Meu avô foi um homem difícil. Ele foi daqueles tipos de homens que nasceram próximos à 2° Guerra Mundial, foi treinado para ser frio, forte e formal. Casou com minha avó (porque fazia parte do roteiro daquela época se casar cedo e constituir família), construiu a casa onde moro hoje, tinha um bom emprego, era muito inteligente - mas emocionalmente, era ZERO de inteligência.
Nunca soube administrar seus próprios desafios, e acreditava que era assim mesmo, dar trela aos sentimentos era coisa de "gente vadia" (como ele mesmo dizia).
Se afogou na bebida, transformou a vida da sua família em um verdadeiro calvário. Afastou de si as próprias filhas, as netas e netos, morreu solitário em uma madrugada fria em outubro de 1996.
Não sei exatamente o motivo, mas após o seu enterro, minha família se reuniu para desmontar o quarto onde ele morreu, cada um escolheu o que queria ficar. Era uma tarde de sol, era primavera, mas tinha cara de outono.
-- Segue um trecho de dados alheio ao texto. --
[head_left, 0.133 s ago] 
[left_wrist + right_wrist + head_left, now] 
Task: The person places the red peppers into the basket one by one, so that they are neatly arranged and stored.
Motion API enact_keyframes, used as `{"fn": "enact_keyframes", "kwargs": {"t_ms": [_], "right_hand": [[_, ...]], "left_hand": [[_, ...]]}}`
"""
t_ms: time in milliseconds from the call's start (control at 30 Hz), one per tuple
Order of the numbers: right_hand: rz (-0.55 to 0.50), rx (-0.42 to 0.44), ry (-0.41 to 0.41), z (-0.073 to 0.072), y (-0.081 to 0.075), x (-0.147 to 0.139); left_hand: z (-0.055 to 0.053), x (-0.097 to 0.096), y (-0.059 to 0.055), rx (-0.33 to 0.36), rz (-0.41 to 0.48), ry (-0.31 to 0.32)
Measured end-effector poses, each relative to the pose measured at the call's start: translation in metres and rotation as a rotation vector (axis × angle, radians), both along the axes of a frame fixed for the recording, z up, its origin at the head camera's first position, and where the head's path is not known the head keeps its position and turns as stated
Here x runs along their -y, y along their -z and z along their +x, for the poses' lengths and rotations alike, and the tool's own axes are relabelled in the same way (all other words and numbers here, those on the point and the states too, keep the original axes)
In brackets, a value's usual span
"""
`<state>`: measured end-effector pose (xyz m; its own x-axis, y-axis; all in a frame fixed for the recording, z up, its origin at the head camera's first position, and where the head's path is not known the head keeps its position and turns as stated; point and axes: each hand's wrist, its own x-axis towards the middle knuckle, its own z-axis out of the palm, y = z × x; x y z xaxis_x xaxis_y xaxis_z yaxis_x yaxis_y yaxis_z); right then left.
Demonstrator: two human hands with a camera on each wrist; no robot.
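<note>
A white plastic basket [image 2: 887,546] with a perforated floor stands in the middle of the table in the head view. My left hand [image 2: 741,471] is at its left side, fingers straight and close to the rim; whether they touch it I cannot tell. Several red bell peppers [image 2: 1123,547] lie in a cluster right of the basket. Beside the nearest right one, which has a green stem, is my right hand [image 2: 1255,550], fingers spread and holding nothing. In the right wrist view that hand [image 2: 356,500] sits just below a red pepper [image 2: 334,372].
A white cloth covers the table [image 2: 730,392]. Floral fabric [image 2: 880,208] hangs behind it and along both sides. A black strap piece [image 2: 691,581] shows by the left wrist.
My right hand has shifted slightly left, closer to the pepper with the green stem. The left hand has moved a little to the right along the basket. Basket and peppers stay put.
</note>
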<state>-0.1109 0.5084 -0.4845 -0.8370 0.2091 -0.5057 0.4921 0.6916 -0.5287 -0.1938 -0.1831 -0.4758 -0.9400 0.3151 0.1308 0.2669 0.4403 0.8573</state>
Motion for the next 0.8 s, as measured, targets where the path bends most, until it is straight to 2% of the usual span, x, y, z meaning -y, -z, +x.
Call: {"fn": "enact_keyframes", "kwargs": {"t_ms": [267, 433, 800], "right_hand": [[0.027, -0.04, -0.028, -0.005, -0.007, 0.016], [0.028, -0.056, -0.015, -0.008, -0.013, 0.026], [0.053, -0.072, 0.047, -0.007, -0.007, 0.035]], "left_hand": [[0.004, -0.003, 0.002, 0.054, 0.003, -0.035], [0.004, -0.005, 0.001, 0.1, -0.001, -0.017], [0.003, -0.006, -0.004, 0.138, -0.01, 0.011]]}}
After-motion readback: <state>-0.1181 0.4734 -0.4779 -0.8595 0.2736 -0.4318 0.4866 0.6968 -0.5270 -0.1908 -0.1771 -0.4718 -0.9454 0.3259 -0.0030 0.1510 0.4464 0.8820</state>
Eu tinha 10 anos, mas me lembro disso até hoje.
Lembro pouco dele, apenas de alguns eventos bem ruins, porque ele nunca se preocupou em se mostrar mais "fragilizado". Minha mãe tem lembranças terríveis dele, e por muito tempo, ficou assim mesmo.
Curiosamente, de uns tempos para cá, me peguei ouvindo Nelson Gonçalves (meu avó adorava ouvir o "Nersão", como ele o chamava, todo domingo de manha, na vitrola. Ele abria a casa toda e ouvia o disco no último volume). E ouvir o "Nersão" me fez ter um outro tipo de entendimento daquela criatura seca que foi meu avô.
Nada pode apagar as situações ruins que foram criadas, mas, de repente, esses momentos que ficam voltando na minha mente, e a vontade súbita de ouvir o que ele ouvia, começa a abrir um portal de compreensão.
O que vocês acham? Já aconteceu isso com vocês, de, do nada, começar a pensar em algum parente que já se foi, e tentar entender a cabeça dele?
Super! E não só com pessoas que já se foram, mas também com pessoas com quem ainda convivo.
Pra mim, tem a ver com TANTA coisa!
Primeiro a gente trabalha a empatia e se coloca no lugar, na pele e na vida do outro.
O que é um exercício MARA para aumentar nossa compaixão, diminuir nosso julgamento (interno e externo), trabalhar as expectativas que a gente cria em relação a nós mesmos e ao outro.
Nossa, muita coisa tá sendo trabalhada!
Praticamente uma constelação familiar!
Honrando a história daqueles que vieram antes. E entendendo que o que eles fizeram/ foram ou como eles agiram, abriu caminhos diversos para que a gente se torne quem a gente verdadeiramente é.
Que linda…
Uau Amanda. Nossa eu tô aqui sentindo tudo que escreveu. Parece que você está abrindo espaço pro perdão e pra algum tipo de libertação do seu avô, que independente das razões (que parece que foram muitas), foi mal compreendido. Ele certamente não teve tanto espaço interno pra se compreender. Estou muito grata com a tua partilha porque de alguma forma, conectei com essa história e estou enviando carinho, amor e luz pra esse masculino ferido que se expressa pela sua ancestralidade Mas com certeza, pela minha também. Seguimos juntas Conte cenas dos próximos capítulos.